The success of Old Gold and the Cherry Ripe funded all kinds of public benefits in the first half of the 20th century. The 1934 MacRobertson Trophy Air Race was organised by the Royal Aero Club in part to help connect Australia to Britain. When the English team of C W A Scott and T Campbell Black landed at Darwin airport, they had clipped four and a half days off the existing UK–Australia record. Despite one faulty engine and a faulty oil-pressure indicator, Scott and Black flew through pylons at Flemington Racecourse in front of 40 000 spectators to claim first place. Their total flying time was two days, 22 hours and 34 minutes.

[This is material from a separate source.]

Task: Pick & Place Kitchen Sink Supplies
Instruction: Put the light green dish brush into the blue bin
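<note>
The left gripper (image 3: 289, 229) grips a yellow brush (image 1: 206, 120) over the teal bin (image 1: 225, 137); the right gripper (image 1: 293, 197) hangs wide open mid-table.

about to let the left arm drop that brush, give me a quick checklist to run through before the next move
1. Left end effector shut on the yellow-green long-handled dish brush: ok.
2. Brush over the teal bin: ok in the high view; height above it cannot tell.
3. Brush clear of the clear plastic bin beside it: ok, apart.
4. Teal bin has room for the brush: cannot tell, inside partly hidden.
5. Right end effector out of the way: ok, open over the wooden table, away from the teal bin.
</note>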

Second place went to K D Parmentier and J J Moll of the Royal Dutch Airlines (KLM). Towns all across Australia had been alerted to look out for aircraft in difficulty, and when the KLM plane was lost in a thunderstorm and blown off course near Albury in New South Wales, the locals came to the rescue. In gratitude, KLM made a large donation to Albury Hospital, and Alf Waugh, the mayor of Albury, was awarded a title in Dutch nobility.

The MacRobertson Trophy Air Race marks the beginning of serious aviation in Australia. The Queensland regional air service was about to become Qantas, the Royal Flying Doctor Service was about to start, and commercial airlines began to look at Australia as part of their global network.

And while MacRobertson’s Steam Confectionery Works was acquired by Cadbury in 1967 and then merged with Schweppes Australia in 1969, Australians today still enjoy Robertson’s Cherry Ripe bar.